* _Source material_:
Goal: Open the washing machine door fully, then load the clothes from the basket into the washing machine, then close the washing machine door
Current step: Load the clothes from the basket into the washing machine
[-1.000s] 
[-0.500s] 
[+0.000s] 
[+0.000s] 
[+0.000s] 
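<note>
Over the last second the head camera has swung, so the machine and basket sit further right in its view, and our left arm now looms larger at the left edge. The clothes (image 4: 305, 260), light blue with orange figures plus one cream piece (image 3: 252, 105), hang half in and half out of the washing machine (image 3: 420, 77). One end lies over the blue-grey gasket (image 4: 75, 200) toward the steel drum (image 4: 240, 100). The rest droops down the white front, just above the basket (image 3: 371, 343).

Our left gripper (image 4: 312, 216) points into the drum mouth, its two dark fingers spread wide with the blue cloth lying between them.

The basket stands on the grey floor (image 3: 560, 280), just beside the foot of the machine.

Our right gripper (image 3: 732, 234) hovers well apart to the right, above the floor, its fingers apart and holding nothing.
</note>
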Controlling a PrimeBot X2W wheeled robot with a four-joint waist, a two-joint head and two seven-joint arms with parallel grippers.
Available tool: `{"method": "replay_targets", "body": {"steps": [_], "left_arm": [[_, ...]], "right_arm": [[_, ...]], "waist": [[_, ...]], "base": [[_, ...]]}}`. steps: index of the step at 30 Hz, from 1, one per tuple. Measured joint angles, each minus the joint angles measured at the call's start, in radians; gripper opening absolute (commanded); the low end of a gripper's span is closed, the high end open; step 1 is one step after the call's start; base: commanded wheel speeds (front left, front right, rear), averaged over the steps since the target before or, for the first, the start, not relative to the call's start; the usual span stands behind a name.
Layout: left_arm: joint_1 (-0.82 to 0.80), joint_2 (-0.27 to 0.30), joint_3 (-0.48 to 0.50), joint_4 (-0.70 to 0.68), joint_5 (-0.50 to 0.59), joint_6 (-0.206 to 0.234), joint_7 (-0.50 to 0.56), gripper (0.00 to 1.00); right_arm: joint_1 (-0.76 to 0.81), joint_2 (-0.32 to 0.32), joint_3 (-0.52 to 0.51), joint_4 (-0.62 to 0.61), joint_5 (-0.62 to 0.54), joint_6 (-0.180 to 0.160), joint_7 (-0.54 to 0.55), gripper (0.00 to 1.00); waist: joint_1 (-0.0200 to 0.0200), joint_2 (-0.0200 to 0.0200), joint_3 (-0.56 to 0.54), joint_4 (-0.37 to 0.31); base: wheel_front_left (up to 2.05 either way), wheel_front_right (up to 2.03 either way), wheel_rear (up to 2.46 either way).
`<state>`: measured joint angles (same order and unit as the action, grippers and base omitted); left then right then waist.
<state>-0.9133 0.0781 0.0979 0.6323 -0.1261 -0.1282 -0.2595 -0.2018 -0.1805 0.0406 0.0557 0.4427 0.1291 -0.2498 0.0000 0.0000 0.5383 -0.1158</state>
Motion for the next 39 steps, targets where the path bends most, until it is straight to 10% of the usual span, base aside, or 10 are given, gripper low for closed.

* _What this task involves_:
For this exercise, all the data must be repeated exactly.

* _Exercise result_:
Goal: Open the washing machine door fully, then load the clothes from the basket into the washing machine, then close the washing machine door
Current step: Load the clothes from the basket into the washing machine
[-1.000s] 
[-0.500s] 
[+0.000s] 
[+0.000s] 
[+0.000s] 
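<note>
Over the last second the head camera has swung, so the machine and basket sit further right in its view, and our left arm now looms larger at the left edge. The clothes (image 4: 305, 260), light blue with orange figures plus one cream piece (image 3: 252, 105), hang half in and half out of the washing machine (image 3: 420, 77). One end lies over the blue-grey gasket (image 4: 75, 200) toward the steel drum (image 4: 240, 100). The rest droops down the white front, just above the basket (image 3: 371, 343).

Our left gripper (image 4: 312, 216) points into the drum mouth, its two dark fingers spread wide with the blue cloth lying between them.

The basket stands on the grey floor (image 3: 560, 280), just beside the foot of the machine.

Our right gripper (image 3: 732, 234) hovers well apart to the right, above the floor, its fingers apart and holding nothing.
</note>
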Controlling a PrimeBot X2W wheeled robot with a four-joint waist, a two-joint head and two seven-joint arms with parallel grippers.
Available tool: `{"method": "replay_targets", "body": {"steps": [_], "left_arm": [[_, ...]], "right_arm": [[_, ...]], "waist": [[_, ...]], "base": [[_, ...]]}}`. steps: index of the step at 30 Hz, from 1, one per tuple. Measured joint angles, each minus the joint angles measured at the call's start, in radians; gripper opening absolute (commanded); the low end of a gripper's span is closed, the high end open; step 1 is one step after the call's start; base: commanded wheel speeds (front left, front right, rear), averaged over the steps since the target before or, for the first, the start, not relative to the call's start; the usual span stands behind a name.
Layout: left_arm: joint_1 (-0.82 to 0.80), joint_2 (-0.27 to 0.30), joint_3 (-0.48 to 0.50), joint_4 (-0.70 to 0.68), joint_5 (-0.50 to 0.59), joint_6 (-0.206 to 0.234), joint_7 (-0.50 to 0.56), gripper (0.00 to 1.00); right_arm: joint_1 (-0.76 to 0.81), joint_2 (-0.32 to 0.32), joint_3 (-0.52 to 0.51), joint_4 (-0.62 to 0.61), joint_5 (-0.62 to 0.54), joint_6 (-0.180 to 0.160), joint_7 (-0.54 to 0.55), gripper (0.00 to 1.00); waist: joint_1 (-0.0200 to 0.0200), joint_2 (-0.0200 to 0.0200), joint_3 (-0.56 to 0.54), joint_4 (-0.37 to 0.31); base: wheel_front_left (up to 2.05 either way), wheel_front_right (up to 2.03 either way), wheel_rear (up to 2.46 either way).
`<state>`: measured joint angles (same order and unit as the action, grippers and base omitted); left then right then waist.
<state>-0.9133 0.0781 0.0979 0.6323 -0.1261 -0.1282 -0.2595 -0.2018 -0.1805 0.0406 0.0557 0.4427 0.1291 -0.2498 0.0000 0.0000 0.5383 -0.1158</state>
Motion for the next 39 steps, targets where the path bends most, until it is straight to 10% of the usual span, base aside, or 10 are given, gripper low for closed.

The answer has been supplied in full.